Has a book ever brought you closer to someone else, or come between you?
My partner’s favorite book is ‘Middlemarch’. At the time we met, I didn’t have a very vivid memory of “Middlemarch,” so I decided to reread it. It was so moving to look for what this beloved person had loved in her twenties – almost as if she was hanging out with her younger self. A few times I read passages that made me feel particularly close to her. Later, my partner happened to find her old copy of “Middlemarch”, and it turned out that she had underlined the same passages I had quoted!
What topics would you like more authors to write about?
I hope that more books will be written with the aim of reducing shame, especially childhood shame. I think shame is a huge and underrecognized risk to public health.

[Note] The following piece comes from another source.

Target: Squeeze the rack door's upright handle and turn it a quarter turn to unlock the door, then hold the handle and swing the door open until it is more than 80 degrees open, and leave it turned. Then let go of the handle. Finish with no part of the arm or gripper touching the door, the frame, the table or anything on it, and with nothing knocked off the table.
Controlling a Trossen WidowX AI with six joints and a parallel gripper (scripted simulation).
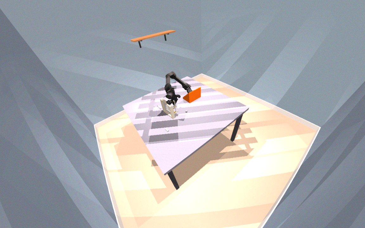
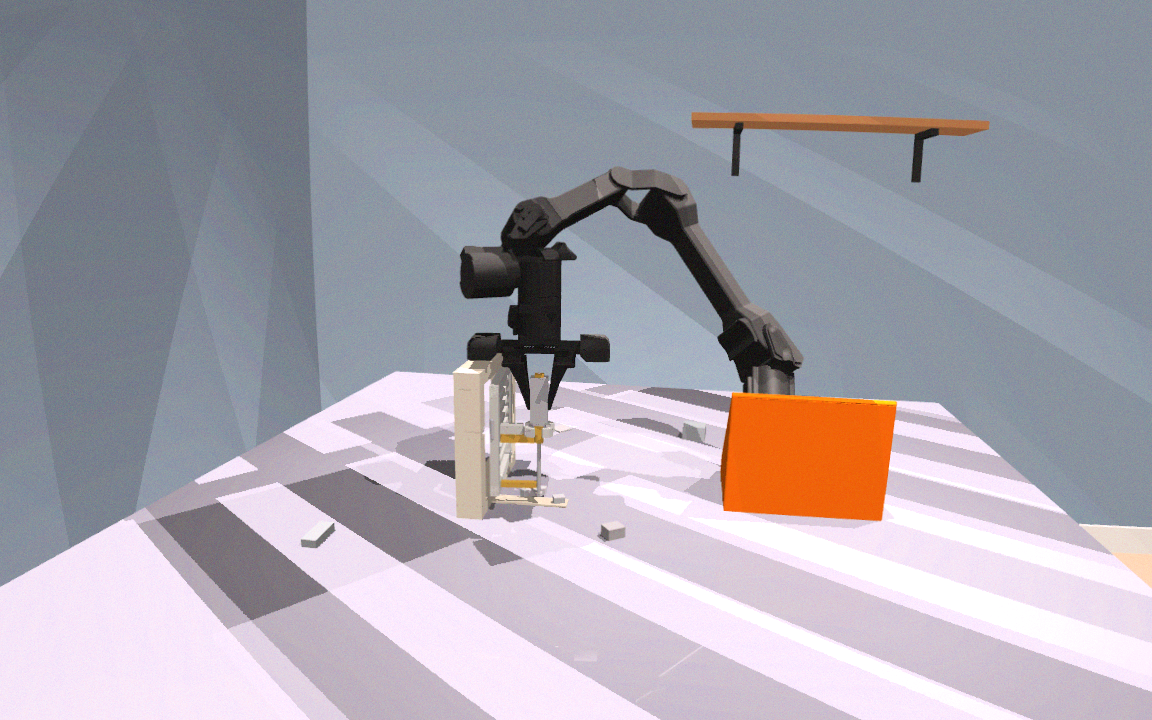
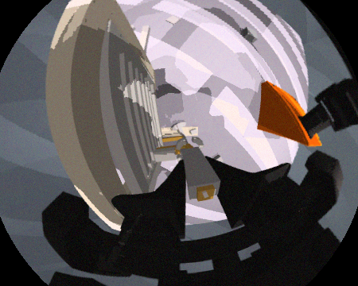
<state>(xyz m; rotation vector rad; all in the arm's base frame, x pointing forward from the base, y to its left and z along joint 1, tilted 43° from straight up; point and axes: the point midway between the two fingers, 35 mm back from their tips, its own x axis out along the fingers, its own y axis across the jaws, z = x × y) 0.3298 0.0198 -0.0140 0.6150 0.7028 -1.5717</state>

What kind of reader were you as a child? Which children’s books and writers stay with you the most?
One book I still think about is ‘From the Mixed-Up Files of Mrs. Basil E. Frankweiler’ by EL Konigsburg, in which two schoolchildren run away from home and hide in the Metropolitan Museum of Art. It is the perfect fantasy of an autonomous life that is somehow attainable for children. Sometimes when I’m not feeling the magic of New York City, I can still remember that book and evoke the sense of potential that the city had for me at that age.

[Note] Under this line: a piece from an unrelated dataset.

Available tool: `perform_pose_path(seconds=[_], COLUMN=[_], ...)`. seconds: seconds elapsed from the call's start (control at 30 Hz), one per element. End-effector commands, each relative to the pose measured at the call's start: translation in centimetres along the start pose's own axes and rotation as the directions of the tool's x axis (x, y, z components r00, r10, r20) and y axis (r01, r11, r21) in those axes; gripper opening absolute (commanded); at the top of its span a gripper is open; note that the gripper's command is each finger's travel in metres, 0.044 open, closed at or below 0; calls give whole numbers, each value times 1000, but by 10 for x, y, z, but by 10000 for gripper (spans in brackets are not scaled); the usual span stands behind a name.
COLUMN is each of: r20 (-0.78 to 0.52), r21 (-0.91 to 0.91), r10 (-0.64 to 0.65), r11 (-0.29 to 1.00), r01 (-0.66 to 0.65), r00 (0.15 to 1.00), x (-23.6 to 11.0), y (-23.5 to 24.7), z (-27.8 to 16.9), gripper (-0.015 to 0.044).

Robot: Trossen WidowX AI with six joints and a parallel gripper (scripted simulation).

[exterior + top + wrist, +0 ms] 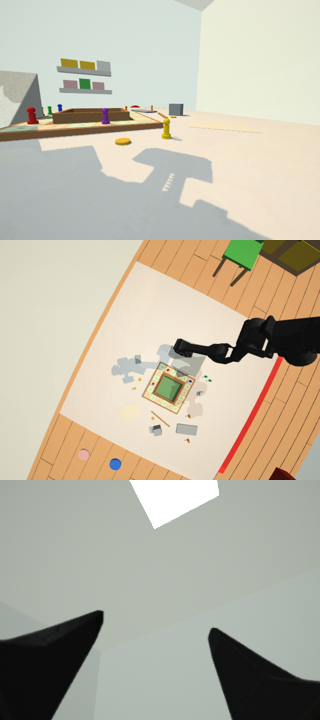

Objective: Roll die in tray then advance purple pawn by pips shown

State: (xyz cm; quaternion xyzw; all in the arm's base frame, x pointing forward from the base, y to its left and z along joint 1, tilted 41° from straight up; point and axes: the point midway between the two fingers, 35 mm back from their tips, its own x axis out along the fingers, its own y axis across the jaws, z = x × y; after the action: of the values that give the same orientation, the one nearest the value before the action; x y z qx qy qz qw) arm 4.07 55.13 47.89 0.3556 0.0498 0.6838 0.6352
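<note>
Your pincer (155, 630) gapes wide, empty, aimed at the ceiling. The die (199, 393), at the board's (147, 396) three o'clock, looks light, rigid, slick: pinch opposite flat faces.

Floor (180, 255): light wood planks, dark seams; a large cream mat (160, 304) lies over it, with a red strip (258, 405) along one edge. Walls: pale green wall (129, 33) meets a cream wall (258, 51) at a corner; two grey wall shelves (84, 71) one above the other, upper with yellow and grey panels, lower with pink and green. Furniture: green chair (242, 252) beside a dark brown unit (292, 255) at the mat's far end. Ceiling: bright white rectangular panel (175, 500). Hard-edged grey shadows fall across the mat.
</note>
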Motion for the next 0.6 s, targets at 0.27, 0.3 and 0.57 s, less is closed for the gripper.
perform_pose_path(seconds=[0.27,0.3,0.57], r20=[122,139,277], r21=[208,231,435], r10=[182,209,405], r11=[956,944,756], r01=[-205,-237,-490], r00=[976,968,871], x=[-28,-32,-82], y=[104,117,204], z=[47,54,113], gripper=[275,275,275])
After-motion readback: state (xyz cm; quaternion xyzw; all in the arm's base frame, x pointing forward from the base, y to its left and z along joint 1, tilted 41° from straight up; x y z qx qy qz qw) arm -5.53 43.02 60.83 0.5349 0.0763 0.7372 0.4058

What book might surprise people when they hit your shelves?
People might be surprised to see a shelf with almost nothing on it except a copy of Marie Kondo’s “The Life-Changing Magic of Tidying Up”. I read that book in 2016 and it really changed my life! I have been able to let go of a lot of shame and self-loathing that were trapped in my accumulated possessions. (This meant learning to throw things away without hating myself for being wasteful or ungrateful.) Afterwards, I could feel more joy and gratitude in my surroundings.
How do you organize your books?
I was about to say that now I have so few physical books that I don’t have to organize them. Then I looked at the bookcase and saw Boris Eikhenbaum’s “Tolstoi in the Sixties” next to Boris Eikhenbaum’s “Tolstoi in the Seventies” and Shulamith Firestones “Airless Spaces” next to Edith Wharton’s “The Decoration of Houses”. Chance? Maybe, but I’m not going to sit here and tell you it doesn’t mean anything that “I Love Dick” is next to “The Easy Way to Stop Smoking.”

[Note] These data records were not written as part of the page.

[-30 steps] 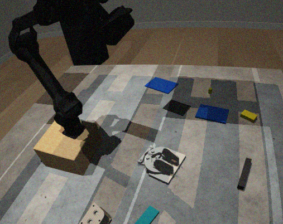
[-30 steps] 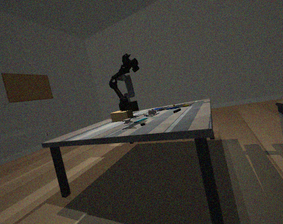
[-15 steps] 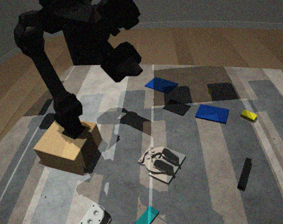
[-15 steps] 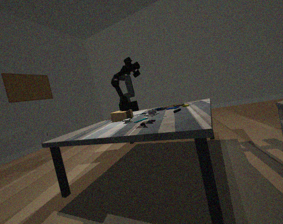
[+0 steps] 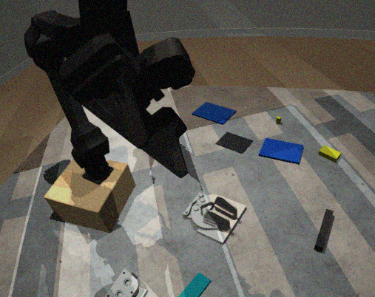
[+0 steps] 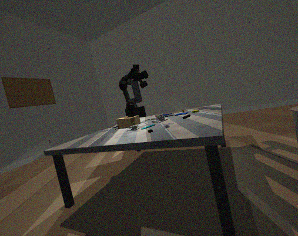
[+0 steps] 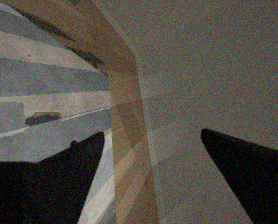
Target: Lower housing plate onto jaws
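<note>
A white square plate (image 5: 226,236) with a rounded ribbed part lies on the table (image 5: 248,260); two dark jaw-like shapes sit side by side on it. A second pale plate (image 5: 126,285) with round holes lies near the bottom edge, partly cut off. I cannot tell for certain which is the housing plate, nor see the pins or stubs. My gripper (image 7: 153,134) is open, with nothing between its fingers. In the top view the dark hand hangs high to the upper left of the white plate, not touching it.
A wooden block (image 5: 79,191) (image 6: 128,122) stands at left under a dark arm part. Blue plates (image 5: 214,112) (image 5: 282,151), a dark square (image 5: 234,142), a yellow block (image 5: 330,153), a dark bar (image 5: 325,230) and a teal strip (image 5: 196,286) lie around the white plate.
</note>
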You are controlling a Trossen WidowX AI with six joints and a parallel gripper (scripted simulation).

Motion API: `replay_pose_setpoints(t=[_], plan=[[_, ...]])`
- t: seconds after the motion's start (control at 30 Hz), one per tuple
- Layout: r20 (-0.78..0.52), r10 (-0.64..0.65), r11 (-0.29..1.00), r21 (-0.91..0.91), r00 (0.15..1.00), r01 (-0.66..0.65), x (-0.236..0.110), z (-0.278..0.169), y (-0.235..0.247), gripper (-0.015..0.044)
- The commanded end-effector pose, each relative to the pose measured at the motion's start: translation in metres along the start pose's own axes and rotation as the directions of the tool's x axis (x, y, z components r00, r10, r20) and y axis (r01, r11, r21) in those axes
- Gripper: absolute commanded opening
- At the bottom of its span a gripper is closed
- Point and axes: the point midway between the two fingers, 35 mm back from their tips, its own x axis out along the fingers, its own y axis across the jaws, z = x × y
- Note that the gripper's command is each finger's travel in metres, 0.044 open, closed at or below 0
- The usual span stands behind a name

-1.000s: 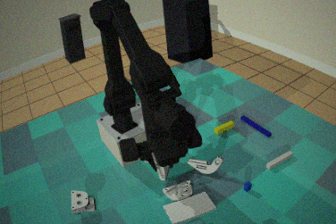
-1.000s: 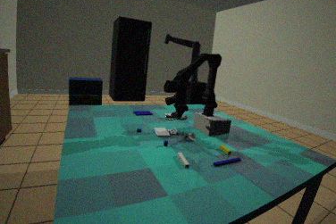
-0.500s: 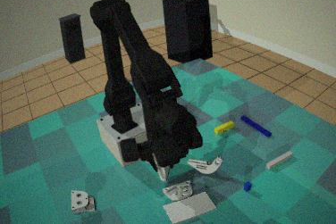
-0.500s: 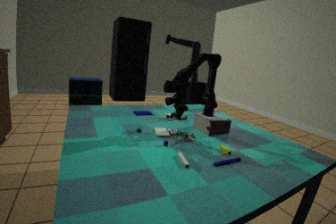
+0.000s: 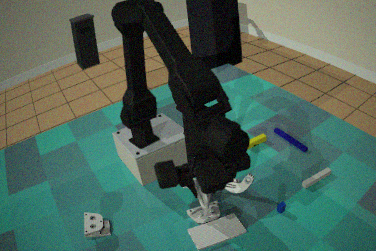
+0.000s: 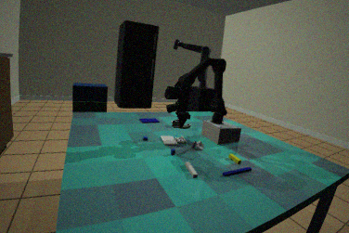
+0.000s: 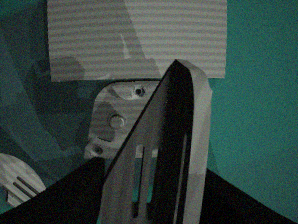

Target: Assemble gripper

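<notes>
The end effector (image 5: 202, 193) (image 6: 182, 122) (image 7: 148, 171) is closed on a pale jaw (image 5: 203, 200) (image 7: 201, 110), which points downward over the gripper base (image 5: 204, 214) (image 6: 180, 140) (image 7: 102, 110). The base lies flat on the counter (image 5: 30, 184) (image 6: 111, 199) (image 7: 260, 100). In the wrist view the held jaw covers part of the base; one round pin shows. Whether the jaw touches the base cannot be determined.

The second jaw (image 5: 242, 184) (image 6: 199, 146) (image 7: 19, 179) lies loose near the base, not on a pin. The housing plate (image 5: 93, 223) is well apart from the base, toward the opposite side from the loose jaw, and rests on a small support.

Nearest obstruction: a flat white block (image 5: 217, 231) (image 6: 169, 140) (image 7: 140, 40), just beside the base; contact between them cannot be confirmed. Beyond the loose jaw are a yellow piece (image 5: 257, 141) (image 6: 235, 159), a blue rod (image 5: 291, 139) (image 6: 237, 172) and a white rod (image 5: 317, 178) (image 6: 191, 169). A small blue piece (image 5: 281, 207) (image 6: 173, 151) lies nearer the white block. The exterior view also shows a flat blue item (image 6: 149, 121) toward the far edge. The arm's white pedestal (image 5: 162, 166) (image 6: 222, 132) stands behind the work area.
</notes>
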Motion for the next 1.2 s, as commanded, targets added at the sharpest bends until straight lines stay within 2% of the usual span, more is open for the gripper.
replay_pose_setpoints(t=[0.0,0.47,1.17], plan=[[0.003,0.008,1.0,0.002,1.0,-0.008,-0.002,0.009,0.009,0.0134],[0.006,0.011,1.0,0.002,1.0,-0.011,0.001,0.04,0.04,0.0134],[0.006,0.011,1.0,0.002,1.0,-0.011,0.001,0.04,0.04,0.0134]])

What do you plan to read next?
Since the Russian invasion of Ukraine in February, I’ve embarked on a new course to reread/rethink 19th-century Russian classics – this time in light of how they support the ‘idea of an empire’. Next: Pushkin’s “A Journey to Arzrum”, Dostoyevsky’s “House of the Dead”, Tolstoy’s “Hadji Murat” and Edyta M. Bojanowska’s “Nikolai Gogol: Between Ukrainian and Russian Nationalism.”
Describe your ideal reading experience (when, where, what, how).
Read novels in bed before going to sleep. I like to read in the dark, I can do that on an e-reader. Occasionally I manage to fall asleep while reading. Then I know I’m living the dream.